I'm unsure which grandmother this is, but Margaret Butler Boleyn lived in Norfolk and was proclaimed mad towards the end of Anne's life. I have never come across a mention of her as a part of Anne's life. Agnes Tilney Howard may well have played a part, as she did in the lives of Catherine Howard and other step-grandchildren. But was she an important part of Anne's life? Appart from those phd historian specifies, I have never seen Agnes mentioned in relation to Anne.

Foose said...

Monica, that is interesting regarding Anne's grandmother being proclaimed mad. Is there any information as to whether she was really mad (you'd think the queen of England would want to keep it quiet) or if it was a property-grabbing maneuver by her son or the government?

Anonymous said...

I have checked, and it is Margaret Butler Boleyn who plays a large part in 'The Other Boleyn Girl'.

My books have failed me on looking into Margaret Butler Boleyn's life further. The Dictionary of National Biography dates her death as in 1539/1540 - outliving her son, Thomas, as well as her grandchildren George and Anne. To have madness in the family certainly would have been considered a slur, particularly on the mental health of the descendants who may have inherited this - including Queen Anne and Princess Elizabeth. However, it was quite common, especially in the Roos family from Lincolnshire, from whom Bessie Blount and therefore the Duke of Richmond were descended, and Katherine Parr's father-in-law.

As to being money-grabbing, Foose - well Thomas Boleyn would have been capable of it. Especially if his mother, who was probably in her mid-seventies or older during Anne's reign, wasn't up to looking after the estates.
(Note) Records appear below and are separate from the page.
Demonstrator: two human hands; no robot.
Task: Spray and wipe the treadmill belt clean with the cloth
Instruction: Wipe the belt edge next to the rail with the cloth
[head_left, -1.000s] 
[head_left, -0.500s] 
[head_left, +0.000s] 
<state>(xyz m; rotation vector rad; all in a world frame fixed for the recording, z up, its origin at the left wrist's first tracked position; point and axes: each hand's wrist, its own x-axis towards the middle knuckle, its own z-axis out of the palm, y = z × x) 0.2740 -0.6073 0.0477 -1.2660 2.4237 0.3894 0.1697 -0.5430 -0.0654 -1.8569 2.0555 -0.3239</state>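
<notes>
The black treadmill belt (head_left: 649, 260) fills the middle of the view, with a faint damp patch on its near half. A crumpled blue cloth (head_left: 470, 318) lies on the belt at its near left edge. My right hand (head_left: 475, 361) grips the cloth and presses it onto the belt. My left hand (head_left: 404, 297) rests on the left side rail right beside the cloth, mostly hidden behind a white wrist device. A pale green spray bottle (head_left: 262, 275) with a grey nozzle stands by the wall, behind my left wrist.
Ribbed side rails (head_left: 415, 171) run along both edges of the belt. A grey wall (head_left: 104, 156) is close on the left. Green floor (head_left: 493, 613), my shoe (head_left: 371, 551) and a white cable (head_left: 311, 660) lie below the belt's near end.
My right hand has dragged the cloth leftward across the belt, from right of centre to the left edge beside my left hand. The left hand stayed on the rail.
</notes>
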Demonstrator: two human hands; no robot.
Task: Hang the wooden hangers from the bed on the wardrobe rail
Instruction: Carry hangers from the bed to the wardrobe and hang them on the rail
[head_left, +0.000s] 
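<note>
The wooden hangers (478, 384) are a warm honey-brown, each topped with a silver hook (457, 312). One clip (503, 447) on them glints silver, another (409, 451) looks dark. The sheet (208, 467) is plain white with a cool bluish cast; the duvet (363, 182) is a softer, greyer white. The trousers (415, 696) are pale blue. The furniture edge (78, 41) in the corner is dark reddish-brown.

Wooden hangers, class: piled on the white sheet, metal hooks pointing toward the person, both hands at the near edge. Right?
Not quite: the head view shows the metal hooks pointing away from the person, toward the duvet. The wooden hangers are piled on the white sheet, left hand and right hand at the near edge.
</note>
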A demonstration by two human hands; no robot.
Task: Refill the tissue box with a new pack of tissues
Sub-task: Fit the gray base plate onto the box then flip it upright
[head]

She may simply have been unable to cope with these responsibilites, or suffered from a condition that affected her memory. In those days, when few were lucky enough to experience old age and the effect it can have on you, she may have been considered 'mad.' Thomas did inherit all her estates when she was declared insane, so if it was for her possessions, he did well. However, as she outlived him, she continued to enjoy the revenues they brought.

Does anyone else have more information on Margaret Butler Boleyn?

Anonymous said...

I've found it! p.247, Julia Fox's Jane Boleyn: 'it was to Mary and her descendants that Thomas wanted to bequeath whatever he could. What that really amounted to was the Ormond lands. They were his to bestow, providing Margaret Boleyn [Anne's grandmother] and his brother, William, agreed...neither should prove troublesome. Thomas had already gained control of his mother's inheritance years earlier, and even then, she had been declared a 'lunatic', interspersing periods of lucidity with bouts of insanity.'

Oraya said...

Most of this is totally fictional. The Margaret Boleyn that played a part in the Queen Anne stage of her life was in fact her Aunt. Margaret Boleyn. Here's a really useful resource that few people seem to know about. A few years ago the finally put state papers online.
Here's the link:

You want the first in the list: Letters & Papers, Foreign and Domestic, Henry VIII. It makes really interesting reading. You can even read Henry's love letters to Anne Boleyn. Sadly none of hers survive.

Oraya said...

P.S further to previous comment I made, here's a link to how cruel her aunt was.

(You are looking for 10 paragraphs down, each box is a paragraph. The paragraph begins: "This King has lately spent two days at the house where his bastard daughter is")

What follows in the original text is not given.